Le 2 juin 2022, la Belgique est devenue le premier pays d’Europe à décriminaliser le travail du sexe et le deuxième pays au monde à le faire, après la Nouvelle-Zélande. Cette initiative, qui vise à assurer une meilleure sécurité pour les femmes, amène d’importantes revendications partout à travers le monde.
Alors que plusieurs organismes militent pour décriminaliser le travail du sexe, d’autres souhaitent voir ce métier être interdit et considèrent cette décriminalisation comme étant une mesure fondamentalement antiféministe qui risquerait de faire augmenter les violences sexuelles.

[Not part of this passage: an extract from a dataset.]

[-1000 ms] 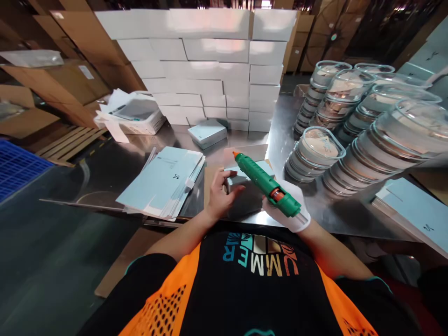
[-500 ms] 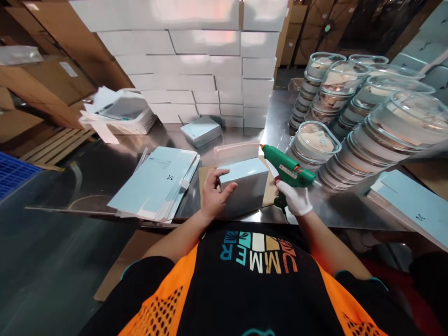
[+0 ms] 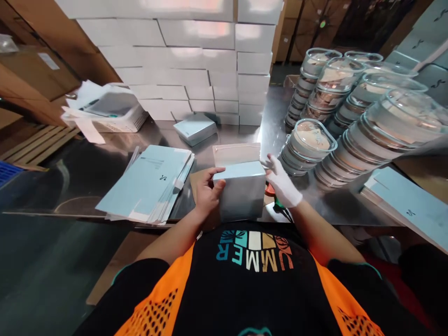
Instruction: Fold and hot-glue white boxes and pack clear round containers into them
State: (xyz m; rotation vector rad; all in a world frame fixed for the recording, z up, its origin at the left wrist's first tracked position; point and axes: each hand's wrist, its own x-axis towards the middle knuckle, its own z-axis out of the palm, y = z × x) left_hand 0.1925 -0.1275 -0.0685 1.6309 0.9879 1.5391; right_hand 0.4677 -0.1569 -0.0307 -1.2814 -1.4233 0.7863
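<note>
The pale blue box (image 3: 241,193) stands at the near edge of the steel bench (image 3: 105,168), folded into shape with its top flap (image 3: 236,153) standing open behind it, so closing appears to be what remains. Its faces look clean and matte, its edges crisp. The bare left hand (image 3: 206,193) wraps its fingers around the box's left side; the gloved right hand (image 3: 282,186) presses loosely spread fingers against the right top corner. Just beneath that hand lies a green glue gun (image 3: 275,198), mostly hidden. Flat box blanks (image 3: 147,184) lie left; stacked glass containers (image 3: 310,144) right.
</note>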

Malgré cet important débat, force est de constater que la décriminalisation du travail du sexe aide réellement à protéger les personnes pratiquant ce métier.
En entrevue avec le média Pivot, Maria Nengeh Mensah, professeure titulaire à l’Institut de recherches et d’études féministes de l’UQAM, explique : « des décennies d'études démontrent que la criminalisation rend plus difficile la dénonciation de vols, d’agressions et de violences ».
Il est assurément trop tôt pour évaluer les effets de la décriminalisation du travail du sexe en Belgique. Cependant, la Nouvelle-Zélande, qui a décriminalisé l'industrie il y a 20 ans, a prouvé que la décriminalisation avait des effets bénéfiques pour la sécurité des personnes qui pratiquent ce métier.
Selon une étude de Louise Cahill, infirmière clinicienne spécialisée à l’unité de santé sexuelle au centre canadien WISH, la décriminalisation de la prostitution en Nouvelle-Zélande n’a pas contribué à augmenter la demande de services sexuels. La mesure a contribué à ce que les pratiques sexuelles soient plus sécuritaires et à ce que les travailleurs et les travailleuses du sexe mettent en place des services de soutien communautaire en santé.
Cadre juridique canadien
Au Canada, le travail du sexe n’est pas criminel en soi, mais la Loi sur la protection des collectivités et des personnes victimes d’exploitation criminalise certains aspects du travail du sexe. Il est, par exemple, illégal d’acheter des services sexuels, mais pas de les vendre. Il est aussi illégal d’en faire la publicité et de communiquer franchement avec les clients les termes contractuels.
Plusieurs organismes communautaires basés à Montréal, qui apportent du soutien aux travailleurs et travailleuses du sexe, tels que Stella et CATS, dénoncent ces lois. Cette législation engendrerait des pratiques sexuelles plus clandestines, dans des endroits plus isolés et avec des clients plus stressés.
Les personnes œuvrant dans l’industrie du sexe seraient plus vulnérables aux violences sexuelles et auraient plus de difficulté à dénoncer des situations dangereuses.
Alors que certains pays de l’Occident ont tenté diverses mesures pour encadrer l’industrie du sexe: l’abolition, la légalisation ou la décriminalisation, il est temps que le Canada emboite le pas de la Belgique et décriminalise complètement le travail du sexe puisque c’est la mesure qui s’est avérée la plus concluante.
Pour que les travailleuses du sexe puissent faire valoir leur agentivité sur leur travail, leurs droit à la sécurité et à la dignité, décriminalisons complètement le travail du sexe au Canada et concentrons-nous à dénoncer la traite d’humains, les violences sexuelles, le proxénétisme et l’exploitation sexuelle des mineurs.